Vendors line much of the meandering 1.25-mile light-strewn path carved into the woods just outside of town, offering a variety of local cuisine, artisanal crafts, and unique Christmas items. Santa is here, of course, and children take photos with him, but there are numerous picturesque locations where moments are captured on film. The light display is rather impressive, even by the standards of a jaded Angeleno.
And while you might think the cheer dries up when everyone reaches the parking lot, that’s not the case. First, most folks reach the market by shuttles, which run frequently from convenient locations around town. Second, is town itself — which is built around a Main Street and provides its own variety of holiday delight.
Cambria is much more sophisticated than one might expect of a population-10,000 city outside of, say, Napa or Sonoma counties. It features pull-in street parking and shop-lined sidewalks, where locals and visitors browse storefronts of art and antique dealers. Coffee shops abound, as do local eateries, some of which are truly worth writing home about. Linn’s, for instance, is an institution, renowned for its ollalieberry pie. They also serve a good clam chowder (which you can also find at their stand at the Christmas Market).
Maybe the finest restaurant in town is a cozy and elegant mainstay on the northern end of Main with the ambience of a favorite memory. It’s called Madeline’s and it specializes in French-American cuisine with modern sensibilities and rustic panache. I’m talking venison chops in a fig-and-Zin reduction, duck breast in a cherry-and-brandy reduction, braised lapin served in a crepe.

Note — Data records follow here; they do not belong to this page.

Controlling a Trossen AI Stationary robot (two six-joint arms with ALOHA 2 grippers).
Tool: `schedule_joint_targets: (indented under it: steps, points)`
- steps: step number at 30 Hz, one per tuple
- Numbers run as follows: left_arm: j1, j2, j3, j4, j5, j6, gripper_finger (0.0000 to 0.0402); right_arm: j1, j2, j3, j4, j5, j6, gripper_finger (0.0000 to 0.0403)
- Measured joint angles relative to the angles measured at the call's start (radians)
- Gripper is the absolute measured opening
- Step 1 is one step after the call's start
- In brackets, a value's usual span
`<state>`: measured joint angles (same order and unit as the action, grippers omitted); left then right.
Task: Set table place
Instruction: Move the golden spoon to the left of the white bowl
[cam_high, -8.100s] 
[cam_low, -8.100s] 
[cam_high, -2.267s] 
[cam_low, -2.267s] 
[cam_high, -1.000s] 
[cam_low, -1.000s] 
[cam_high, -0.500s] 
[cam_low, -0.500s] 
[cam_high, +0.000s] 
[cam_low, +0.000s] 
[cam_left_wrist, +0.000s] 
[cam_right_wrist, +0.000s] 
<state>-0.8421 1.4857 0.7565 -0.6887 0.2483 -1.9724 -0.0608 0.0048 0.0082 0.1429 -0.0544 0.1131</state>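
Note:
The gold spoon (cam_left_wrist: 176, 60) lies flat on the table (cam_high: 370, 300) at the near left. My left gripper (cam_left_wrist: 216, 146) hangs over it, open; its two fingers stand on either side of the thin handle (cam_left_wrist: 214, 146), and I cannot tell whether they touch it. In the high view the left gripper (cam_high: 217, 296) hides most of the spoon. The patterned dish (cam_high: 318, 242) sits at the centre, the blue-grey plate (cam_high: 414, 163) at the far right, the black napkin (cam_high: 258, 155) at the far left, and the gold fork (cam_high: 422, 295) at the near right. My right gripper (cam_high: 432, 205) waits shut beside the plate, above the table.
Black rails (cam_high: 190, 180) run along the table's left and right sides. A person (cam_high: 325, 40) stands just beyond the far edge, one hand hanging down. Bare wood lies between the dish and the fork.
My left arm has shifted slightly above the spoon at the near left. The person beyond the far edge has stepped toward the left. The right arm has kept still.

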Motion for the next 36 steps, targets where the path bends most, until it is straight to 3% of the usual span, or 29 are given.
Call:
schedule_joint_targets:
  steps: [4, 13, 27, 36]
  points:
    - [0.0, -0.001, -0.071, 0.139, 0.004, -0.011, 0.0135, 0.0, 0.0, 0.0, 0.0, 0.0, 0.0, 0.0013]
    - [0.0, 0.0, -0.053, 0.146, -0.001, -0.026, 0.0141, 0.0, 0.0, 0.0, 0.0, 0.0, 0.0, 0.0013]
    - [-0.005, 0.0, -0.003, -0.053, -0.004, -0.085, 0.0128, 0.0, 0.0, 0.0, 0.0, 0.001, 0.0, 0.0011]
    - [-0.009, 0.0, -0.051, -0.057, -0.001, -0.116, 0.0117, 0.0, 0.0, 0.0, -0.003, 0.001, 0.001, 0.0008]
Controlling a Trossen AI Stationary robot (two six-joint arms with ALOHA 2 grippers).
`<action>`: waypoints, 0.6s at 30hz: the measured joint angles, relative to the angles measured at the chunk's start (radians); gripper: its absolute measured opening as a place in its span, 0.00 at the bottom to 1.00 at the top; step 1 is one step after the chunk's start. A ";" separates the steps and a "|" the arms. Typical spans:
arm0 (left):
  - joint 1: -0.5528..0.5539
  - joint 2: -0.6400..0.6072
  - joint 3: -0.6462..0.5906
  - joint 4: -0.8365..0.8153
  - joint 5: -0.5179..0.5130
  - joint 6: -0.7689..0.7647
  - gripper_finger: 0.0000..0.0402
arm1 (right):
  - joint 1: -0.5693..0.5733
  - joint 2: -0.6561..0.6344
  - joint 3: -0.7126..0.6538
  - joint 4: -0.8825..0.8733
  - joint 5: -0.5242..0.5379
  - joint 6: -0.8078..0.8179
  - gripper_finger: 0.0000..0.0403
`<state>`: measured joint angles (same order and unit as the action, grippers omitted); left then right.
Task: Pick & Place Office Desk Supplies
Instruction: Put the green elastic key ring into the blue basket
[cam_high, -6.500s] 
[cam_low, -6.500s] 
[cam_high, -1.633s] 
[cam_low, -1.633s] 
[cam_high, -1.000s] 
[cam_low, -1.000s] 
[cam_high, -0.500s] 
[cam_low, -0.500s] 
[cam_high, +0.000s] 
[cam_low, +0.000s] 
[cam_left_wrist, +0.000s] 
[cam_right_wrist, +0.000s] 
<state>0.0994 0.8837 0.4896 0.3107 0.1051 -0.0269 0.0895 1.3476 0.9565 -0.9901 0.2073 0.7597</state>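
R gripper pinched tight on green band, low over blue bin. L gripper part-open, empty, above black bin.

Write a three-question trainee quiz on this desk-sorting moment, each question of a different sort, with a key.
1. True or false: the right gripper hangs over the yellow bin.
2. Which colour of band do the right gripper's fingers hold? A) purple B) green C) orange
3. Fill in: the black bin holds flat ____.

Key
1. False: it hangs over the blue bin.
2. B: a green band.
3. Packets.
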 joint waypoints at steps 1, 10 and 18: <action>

The quail stuffed with wild mushrooms, local greens and a lemon beurre blanc is itself worth the four-hour drive — and it’s a mere appetizer.
Madeline’s also has a tasting room and features a spectacular wine cellar, along with a wall lined with both Old and New World labels available for purchase, and includes notes about each. I couldn’t leave without a bottle of their own signature Chardonnay.
If you like morning walks on a simple, unadorned boardwalk and sunsets over a wild and natural shoreline, Moonstone Beach is where you’ll find yourself. The Fireside Inn is a cottage-like setting overlooking windswept pines and choppy surf not 25 yards away. The salt air wafts past the patio and into your room, where you sip hot chocolate by a warm fire.
In the morning, throw on your slippers and head to the breakfast room — it’s by the pool — to enjoy some waffles or sausage and eggs, and a hot cup of good coffee. It’s all complimentary, of course.
If you’re looking for something to do before sundown — when the Christmas Market begins again — Hearst Castle is just five minutes up the road and is jaw-dropping. So too is the elephant seal rookery, which, at this time of year is stunning in its own right, as the first pups arrive and remind you that joy comes in many unexpected forms.
Merry Christmas. Happy Hanukkah, as well (and I do apologize for the short shrift).